→ What is expected
Of the lines below, report only those that contain "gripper".

→ The data
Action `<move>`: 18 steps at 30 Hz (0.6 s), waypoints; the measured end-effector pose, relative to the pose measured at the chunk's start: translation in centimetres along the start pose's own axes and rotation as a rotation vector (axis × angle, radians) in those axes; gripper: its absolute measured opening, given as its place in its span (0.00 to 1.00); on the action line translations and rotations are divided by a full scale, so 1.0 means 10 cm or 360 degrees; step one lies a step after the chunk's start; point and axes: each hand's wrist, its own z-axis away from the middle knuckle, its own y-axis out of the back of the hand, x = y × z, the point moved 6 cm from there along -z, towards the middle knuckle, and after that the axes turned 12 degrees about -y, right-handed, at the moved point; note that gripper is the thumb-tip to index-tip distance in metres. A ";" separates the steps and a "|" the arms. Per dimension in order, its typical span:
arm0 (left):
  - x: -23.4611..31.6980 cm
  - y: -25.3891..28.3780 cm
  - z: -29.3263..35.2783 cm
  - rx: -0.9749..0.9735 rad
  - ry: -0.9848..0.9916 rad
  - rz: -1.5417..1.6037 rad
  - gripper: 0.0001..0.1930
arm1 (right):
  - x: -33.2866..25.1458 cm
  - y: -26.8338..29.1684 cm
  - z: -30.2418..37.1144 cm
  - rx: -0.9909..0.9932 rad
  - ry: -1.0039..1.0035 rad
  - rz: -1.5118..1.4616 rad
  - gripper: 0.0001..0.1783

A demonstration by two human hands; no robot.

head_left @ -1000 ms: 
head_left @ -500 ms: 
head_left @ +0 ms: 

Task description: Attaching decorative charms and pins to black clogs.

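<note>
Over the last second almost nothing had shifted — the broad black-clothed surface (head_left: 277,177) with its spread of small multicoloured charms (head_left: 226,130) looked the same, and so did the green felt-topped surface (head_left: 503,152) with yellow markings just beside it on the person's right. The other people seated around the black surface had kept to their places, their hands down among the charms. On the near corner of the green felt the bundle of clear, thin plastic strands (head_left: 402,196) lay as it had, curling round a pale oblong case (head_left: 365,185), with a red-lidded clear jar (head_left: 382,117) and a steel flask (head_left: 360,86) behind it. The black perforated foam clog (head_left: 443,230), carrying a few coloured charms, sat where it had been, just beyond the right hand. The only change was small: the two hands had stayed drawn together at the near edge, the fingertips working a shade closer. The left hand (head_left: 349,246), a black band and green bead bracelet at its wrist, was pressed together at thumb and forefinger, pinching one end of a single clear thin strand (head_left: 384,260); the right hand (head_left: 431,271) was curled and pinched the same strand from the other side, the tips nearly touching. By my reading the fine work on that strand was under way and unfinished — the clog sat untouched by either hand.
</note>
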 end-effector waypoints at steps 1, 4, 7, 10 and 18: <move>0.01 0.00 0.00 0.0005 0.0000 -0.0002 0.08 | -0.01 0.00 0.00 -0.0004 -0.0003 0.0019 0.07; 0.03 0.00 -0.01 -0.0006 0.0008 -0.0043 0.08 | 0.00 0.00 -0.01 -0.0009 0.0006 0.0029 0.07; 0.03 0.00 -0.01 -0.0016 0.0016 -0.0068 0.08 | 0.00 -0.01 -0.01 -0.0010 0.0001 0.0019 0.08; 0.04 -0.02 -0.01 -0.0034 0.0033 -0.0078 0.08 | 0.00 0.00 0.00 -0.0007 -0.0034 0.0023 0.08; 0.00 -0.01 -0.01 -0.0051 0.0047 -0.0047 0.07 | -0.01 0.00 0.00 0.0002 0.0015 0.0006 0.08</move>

→ The completed task
Action `<move>`: 18 steps at 30 Hz (0.6 s), waypoints; the measured end-effector pose, relative to the pose measured at the chunk's start: translation in centimetres along the start pose's own axes and rotation as a rotation vector (axis × angle, radians) in those axes; gripper: its absolute measured opening, given as its place in its span (0.00 to 1.00); on the action line translations and rotations are divided by a full scale, so 1.0 means 10 cm or 360 degrees; step one lies a step after the chunk's start; point and axes: each hand's wrist, its own z-axis away from the middle knuckle, its own y-axis out of the back of the hand, x = y × z, the point moved 6 cm from there along -z, towards the middle knuckle, and after that the axes turned 12 degrees about -y, right-handed, at the moved point; note that gripper is the thumb-tip to index-tip distance in metres. A ";" separates the steps and a "|" the arms. Per dimension in order, its typical span:
  - gripper: 0.0001..0.1930
  - gripper: 0.0001..0.1783

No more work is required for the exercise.